I had a quick chit-chat with the brilliant and newly returned Camille Lawrence and found she would also like to scratch this same itch - the Dev Ops itchiness - we are starting with observability tooling (Datadog/Honeycomb). This seems like the best bang for buck to focus on currently given how important it is for our teams efforts, but eventually I’d like to go deeper.

Get involved in all things Dev Ops / SRE whenever the opportunity arises. I realise we don’t simply get Kubernetes or Vamp related tickets added to our backlog, so I think my best bet here is to carve out some time each week to tackle it. I realise this isn’t exactly a SMART goal yet - I need some time to ponder on it, perhaps get some feedback from the team, perhaps something more structured with Camille.

Become an on-caller

Ever since I was a wee boy I’ve always dreamed of being on-call and now I am able to fully realise that dream.

Having never been on-call before, and having declined being on-call at $previous_company when asked as the idea wasn’t appealing even with monetary compensation - I’ve somehow found myself agreeing to be on-call here without monetary compensation. But hey the 20’s are weird, man.

I recently shadowed the one and only Cian Synnott with an issue he faced while on-call and I found it wholly informative, and even a little fun. This shadowing intends to turn me into a regular member of the on-call rotation; show me the ropes and what-not. I’m not on-call yet as I’m rather fresh faced and still kind of onboarding. The onboarding never ends if the learning never ends, right?

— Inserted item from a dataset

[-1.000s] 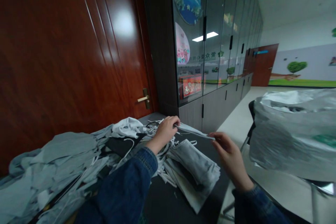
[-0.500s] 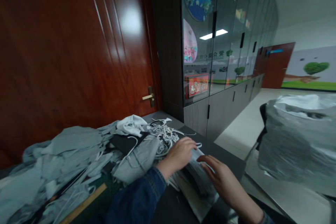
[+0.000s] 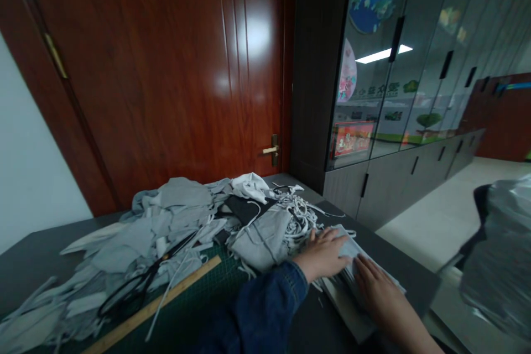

Become a regular member of the on-call rotation by the end of the quarter. It will help my team by sharing this beautiful burden, but it will also help expose me to problems in our system and the tooling required to fix them.

Own an Epic

I’ve not owned an Epic before but thanks to this doc I know all about it. Given the choice I am quite interested in owning our tech debt Epic so that I can get some more exposure to exactly how big and spiky our ball and chain is.

Own an Epic. I know Ronald Ekambi needs to give up the our teams’ tech debt Epic before he traitorously jumps ship to the $other_team at the end of the quarter - so I’m penciling that in as the date for now.